» **Problem description**:
Among the entries below, find the lines with "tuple" and copy them.

*** Opening of Available data ***

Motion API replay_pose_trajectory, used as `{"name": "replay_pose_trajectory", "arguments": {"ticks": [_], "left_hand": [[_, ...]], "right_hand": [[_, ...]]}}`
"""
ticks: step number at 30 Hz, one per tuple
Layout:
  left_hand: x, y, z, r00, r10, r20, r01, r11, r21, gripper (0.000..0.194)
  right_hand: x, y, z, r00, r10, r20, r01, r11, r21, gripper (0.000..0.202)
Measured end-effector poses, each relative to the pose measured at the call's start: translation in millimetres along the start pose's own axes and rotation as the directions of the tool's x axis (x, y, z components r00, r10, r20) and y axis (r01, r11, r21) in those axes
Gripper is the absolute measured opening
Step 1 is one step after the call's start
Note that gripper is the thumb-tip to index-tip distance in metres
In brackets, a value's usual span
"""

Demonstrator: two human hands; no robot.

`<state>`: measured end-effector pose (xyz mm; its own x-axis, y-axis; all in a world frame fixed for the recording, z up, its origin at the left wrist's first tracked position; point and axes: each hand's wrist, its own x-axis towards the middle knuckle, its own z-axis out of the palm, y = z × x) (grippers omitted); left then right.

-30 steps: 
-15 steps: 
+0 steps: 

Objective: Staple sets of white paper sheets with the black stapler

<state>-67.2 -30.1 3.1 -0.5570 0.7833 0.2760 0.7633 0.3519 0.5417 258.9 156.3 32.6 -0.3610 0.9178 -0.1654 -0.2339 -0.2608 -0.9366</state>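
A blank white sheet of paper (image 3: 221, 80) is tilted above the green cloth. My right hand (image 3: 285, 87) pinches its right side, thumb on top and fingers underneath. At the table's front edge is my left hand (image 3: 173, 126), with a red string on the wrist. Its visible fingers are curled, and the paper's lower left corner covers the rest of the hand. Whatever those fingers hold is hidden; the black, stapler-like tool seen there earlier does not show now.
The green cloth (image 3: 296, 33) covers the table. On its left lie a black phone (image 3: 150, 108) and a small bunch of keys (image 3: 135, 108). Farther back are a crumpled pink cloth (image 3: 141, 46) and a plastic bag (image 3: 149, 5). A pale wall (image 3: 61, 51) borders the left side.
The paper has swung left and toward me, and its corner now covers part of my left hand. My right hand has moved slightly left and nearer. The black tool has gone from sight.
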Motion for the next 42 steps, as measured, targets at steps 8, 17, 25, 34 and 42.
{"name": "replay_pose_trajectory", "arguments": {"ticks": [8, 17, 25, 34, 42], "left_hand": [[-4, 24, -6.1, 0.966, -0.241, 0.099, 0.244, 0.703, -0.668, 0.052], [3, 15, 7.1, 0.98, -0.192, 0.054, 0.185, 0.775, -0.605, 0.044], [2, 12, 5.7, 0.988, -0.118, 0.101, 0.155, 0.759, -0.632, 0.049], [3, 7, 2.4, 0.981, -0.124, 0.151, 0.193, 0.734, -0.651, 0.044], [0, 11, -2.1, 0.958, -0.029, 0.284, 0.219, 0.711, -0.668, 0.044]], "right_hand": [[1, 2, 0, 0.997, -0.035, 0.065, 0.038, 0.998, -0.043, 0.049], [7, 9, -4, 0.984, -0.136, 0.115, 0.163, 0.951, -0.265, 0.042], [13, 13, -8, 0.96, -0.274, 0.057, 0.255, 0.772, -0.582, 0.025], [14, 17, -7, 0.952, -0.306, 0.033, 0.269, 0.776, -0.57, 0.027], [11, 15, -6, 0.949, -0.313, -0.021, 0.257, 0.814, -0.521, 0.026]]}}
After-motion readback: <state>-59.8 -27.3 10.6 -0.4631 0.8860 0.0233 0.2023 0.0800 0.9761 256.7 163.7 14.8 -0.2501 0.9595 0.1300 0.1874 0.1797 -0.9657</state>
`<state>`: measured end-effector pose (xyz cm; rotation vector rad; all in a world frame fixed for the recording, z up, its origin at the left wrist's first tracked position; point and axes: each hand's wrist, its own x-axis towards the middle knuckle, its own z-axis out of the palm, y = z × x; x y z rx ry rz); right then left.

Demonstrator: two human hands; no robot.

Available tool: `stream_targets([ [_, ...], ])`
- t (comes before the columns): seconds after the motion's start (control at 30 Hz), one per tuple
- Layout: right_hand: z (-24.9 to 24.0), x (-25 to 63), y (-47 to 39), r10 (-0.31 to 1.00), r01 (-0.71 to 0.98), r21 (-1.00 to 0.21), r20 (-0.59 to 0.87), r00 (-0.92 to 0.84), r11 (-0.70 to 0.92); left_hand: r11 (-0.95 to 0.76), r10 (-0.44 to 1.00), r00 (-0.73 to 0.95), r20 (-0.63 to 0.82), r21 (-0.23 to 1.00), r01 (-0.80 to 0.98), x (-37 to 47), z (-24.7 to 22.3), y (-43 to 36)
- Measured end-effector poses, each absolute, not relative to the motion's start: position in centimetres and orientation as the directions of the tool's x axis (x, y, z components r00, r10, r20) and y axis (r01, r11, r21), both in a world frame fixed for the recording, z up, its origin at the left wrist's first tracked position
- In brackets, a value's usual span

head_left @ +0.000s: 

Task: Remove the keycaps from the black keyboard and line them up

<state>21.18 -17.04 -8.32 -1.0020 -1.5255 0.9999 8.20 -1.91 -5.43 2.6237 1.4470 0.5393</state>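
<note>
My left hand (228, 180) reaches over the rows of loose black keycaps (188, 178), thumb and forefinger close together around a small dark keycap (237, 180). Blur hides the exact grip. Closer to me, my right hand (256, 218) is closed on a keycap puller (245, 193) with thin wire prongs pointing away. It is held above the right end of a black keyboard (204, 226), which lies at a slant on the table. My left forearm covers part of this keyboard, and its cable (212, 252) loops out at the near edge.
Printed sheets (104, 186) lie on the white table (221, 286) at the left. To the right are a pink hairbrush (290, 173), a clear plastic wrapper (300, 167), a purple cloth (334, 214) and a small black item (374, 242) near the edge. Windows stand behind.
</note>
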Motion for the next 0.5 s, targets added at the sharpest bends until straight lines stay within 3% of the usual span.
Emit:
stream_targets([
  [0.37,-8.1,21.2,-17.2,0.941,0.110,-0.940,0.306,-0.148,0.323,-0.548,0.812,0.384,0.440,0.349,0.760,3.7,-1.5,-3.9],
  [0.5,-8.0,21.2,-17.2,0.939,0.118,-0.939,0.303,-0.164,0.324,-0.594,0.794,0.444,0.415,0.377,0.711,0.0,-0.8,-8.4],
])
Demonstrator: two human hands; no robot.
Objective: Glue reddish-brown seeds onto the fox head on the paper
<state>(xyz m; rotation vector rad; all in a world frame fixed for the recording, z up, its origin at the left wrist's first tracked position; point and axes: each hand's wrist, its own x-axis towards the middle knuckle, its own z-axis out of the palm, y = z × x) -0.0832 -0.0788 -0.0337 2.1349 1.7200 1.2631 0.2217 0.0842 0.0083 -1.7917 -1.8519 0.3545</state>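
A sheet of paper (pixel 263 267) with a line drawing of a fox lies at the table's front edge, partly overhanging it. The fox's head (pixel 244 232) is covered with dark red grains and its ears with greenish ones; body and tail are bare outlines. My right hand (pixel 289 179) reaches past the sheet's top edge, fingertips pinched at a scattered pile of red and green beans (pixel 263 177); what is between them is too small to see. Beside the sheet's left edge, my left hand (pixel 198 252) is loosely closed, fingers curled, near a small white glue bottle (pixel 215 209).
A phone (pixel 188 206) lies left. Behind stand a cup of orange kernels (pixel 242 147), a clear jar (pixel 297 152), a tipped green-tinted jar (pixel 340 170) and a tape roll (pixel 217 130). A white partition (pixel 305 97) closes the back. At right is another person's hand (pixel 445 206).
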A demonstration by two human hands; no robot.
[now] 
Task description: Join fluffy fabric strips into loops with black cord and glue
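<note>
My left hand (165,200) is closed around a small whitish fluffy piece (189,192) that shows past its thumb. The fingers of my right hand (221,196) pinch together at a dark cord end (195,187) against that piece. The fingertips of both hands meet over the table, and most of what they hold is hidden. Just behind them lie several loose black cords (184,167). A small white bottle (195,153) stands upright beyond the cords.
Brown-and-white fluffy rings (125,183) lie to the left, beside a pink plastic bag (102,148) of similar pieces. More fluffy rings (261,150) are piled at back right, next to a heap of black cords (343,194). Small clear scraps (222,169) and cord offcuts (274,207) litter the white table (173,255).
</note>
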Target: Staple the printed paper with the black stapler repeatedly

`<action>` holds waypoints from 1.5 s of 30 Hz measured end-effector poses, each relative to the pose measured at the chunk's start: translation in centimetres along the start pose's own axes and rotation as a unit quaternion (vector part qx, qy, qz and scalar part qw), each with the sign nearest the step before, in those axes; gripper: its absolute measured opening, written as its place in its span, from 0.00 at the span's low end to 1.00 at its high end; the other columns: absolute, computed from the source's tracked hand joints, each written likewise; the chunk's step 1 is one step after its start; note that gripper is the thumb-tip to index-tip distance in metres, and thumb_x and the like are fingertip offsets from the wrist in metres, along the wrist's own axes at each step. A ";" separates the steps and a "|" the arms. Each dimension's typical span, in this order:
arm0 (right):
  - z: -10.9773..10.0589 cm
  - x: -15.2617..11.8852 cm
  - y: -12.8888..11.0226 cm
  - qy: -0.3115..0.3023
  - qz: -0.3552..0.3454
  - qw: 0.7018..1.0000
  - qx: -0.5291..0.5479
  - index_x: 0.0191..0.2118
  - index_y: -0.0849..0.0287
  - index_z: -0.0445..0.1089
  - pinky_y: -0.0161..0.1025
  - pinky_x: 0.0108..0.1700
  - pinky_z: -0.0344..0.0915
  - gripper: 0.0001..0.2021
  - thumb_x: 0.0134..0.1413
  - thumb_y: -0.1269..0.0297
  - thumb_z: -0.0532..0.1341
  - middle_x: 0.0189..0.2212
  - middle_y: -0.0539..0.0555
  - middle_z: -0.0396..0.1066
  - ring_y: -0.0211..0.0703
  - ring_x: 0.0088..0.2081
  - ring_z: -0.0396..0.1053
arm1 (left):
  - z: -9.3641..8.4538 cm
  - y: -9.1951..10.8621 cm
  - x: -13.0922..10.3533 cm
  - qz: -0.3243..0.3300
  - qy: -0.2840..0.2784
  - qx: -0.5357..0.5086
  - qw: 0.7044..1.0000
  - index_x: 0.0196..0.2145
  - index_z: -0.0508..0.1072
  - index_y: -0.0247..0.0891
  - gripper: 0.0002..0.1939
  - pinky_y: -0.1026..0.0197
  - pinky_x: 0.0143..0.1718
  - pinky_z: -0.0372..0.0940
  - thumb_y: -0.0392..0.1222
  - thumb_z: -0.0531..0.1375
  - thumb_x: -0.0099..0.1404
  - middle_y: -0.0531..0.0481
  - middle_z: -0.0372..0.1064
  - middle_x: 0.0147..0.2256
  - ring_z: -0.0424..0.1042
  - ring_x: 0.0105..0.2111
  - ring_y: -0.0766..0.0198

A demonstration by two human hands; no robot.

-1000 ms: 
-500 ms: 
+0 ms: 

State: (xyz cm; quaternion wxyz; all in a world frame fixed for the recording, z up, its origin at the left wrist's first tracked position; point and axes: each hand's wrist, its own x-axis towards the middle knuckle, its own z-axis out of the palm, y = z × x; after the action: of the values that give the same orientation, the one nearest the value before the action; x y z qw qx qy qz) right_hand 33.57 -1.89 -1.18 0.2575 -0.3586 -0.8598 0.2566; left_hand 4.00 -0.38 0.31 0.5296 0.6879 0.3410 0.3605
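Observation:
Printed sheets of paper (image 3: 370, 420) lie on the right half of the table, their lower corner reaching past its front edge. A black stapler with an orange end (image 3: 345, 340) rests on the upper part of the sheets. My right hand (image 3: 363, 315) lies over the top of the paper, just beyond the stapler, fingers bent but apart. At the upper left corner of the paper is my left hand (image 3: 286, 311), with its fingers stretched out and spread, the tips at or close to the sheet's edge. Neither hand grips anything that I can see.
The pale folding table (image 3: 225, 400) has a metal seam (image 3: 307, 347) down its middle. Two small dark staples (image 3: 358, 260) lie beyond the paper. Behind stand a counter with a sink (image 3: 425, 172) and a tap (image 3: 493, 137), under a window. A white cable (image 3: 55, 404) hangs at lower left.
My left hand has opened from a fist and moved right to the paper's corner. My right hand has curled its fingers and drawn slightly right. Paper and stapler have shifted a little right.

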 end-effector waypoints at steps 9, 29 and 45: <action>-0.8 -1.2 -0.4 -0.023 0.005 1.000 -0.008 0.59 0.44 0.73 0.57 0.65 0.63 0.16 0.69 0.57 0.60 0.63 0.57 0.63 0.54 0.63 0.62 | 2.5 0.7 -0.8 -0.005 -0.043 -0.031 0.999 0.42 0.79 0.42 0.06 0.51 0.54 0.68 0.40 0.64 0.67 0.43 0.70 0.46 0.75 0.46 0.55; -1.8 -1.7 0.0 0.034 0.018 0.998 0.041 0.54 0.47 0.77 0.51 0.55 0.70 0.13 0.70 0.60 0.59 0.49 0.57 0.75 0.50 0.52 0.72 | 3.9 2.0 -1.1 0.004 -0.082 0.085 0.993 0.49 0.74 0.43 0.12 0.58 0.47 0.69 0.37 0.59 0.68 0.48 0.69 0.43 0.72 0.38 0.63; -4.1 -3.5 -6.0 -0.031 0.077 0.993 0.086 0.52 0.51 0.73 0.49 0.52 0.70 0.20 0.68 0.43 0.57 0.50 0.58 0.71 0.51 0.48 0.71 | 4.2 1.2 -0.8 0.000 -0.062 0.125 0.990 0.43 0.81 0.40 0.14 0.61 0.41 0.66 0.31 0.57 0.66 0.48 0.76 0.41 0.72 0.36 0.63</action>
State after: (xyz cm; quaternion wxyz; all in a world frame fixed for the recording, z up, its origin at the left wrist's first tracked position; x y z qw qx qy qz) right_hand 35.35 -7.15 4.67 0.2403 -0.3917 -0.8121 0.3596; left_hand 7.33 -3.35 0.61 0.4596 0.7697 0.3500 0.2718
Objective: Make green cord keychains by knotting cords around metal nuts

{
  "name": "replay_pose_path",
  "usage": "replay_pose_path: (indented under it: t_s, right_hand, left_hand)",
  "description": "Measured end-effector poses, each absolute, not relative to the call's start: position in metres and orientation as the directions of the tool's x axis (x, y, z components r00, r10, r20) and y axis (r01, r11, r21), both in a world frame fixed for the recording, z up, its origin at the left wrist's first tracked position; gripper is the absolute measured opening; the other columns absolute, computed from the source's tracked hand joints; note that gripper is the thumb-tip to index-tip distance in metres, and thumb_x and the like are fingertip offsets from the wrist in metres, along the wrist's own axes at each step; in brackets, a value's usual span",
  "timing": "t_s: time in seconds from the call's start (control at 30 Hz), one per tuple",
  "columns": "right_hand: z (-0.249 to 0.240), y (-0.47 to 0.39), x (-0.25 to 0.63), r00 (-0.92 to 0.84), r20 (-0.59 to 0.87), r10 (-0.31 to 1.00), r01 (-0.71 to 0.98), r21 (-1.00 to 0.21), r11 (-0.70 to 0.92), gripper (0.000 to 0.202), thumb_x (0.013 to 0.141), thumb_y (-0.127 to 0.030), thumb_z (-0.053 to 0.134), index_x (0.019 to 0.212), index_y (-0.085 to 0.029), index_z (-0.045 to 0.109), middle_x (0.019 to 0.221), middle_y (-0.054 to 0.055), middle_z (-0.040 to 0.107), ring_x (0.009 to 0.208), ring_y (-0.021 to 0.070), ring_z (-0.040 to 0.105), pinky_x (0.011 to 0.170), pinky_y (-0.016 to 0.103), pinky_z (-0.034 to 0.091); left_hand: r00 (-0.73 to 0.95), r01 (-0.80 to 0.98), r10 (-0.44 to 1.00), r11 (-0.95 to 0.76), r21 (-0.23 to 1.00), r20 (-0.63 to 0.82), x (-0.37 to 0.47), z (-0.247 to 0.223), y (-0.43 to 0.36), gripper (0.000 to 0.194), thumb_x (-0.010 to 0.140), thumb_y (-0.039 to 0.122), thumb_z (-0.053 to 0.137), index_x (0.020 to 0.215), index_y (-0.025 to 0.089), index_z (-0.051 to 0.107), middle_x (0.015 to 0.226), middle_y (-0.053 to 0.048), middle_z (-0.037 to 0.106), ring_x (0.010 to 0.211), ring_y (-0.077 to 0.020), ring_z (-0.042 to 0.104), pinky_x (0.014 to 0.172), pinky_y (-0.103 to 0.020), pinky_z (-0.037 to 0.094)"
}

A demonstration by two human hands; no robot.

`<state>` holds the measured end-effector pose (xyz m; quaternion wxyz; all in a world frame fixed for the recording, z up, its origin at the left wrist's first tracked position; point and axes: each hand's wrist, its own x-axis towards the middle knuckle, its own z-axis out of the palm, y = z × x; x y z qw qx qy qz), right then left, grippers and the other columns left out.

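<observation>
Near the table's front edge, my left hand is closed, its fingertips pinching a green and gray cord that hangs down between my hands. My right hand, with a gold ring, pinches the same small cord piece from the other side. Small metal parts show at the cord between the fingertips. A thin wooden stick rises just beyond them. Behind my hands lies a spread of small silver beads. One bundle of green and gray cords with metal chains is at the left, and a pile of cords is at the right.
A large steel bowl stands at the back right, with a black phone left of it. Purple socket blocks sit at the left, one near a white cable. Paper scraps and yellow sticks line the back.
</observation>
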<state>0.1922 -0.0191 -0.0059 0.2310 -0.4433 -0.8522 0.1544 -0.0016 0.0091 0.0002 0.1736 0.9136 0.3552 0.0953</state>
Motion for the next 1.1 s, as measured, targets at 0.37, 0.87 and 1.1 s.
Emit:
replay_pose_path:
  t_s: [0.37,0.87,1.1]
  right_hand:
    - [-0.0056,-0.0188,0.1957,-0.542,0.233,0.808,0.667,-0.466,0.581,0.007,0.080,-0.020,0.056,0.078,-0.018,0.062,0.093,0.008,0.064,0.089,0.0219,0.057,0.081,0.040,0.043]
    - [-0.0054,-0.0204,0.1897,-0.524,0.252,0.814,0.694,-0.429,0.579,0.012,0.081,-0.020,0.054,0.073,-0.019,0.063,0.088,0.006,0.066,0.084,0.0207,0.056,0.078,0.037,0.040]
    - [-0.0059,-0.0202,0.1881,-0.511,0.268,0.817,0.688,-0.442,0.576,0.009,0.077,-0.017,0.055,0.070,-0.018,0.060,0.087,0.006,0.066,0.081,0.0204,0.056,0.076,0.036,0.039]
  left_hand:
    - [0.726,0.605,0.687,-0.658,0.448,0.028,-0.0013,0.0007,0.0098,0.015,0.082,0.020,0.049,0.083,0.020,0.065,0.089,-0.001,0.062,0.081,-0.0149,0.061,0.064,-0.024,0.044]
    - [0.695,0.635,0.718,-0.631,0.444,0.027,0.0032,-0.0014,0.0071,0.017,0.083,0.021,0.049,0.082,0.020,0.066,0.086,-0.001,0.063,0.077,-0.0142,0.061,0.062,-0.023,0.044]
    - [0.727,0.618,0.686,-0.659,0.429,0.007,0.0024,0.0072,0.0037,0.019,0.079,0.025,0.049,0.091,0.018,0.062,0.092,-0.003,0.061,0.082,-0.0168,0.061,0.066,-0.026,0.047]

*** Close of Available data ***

» **Reply**:
ticks: step number at 30 Hz, one per tuple
- t (comes before the columns): seconds after the motion's start (control at 30 Hz), one per tuple
  "timing": "t_s: time in seconds from the call's start (control at 30 Hz), one per tuple",

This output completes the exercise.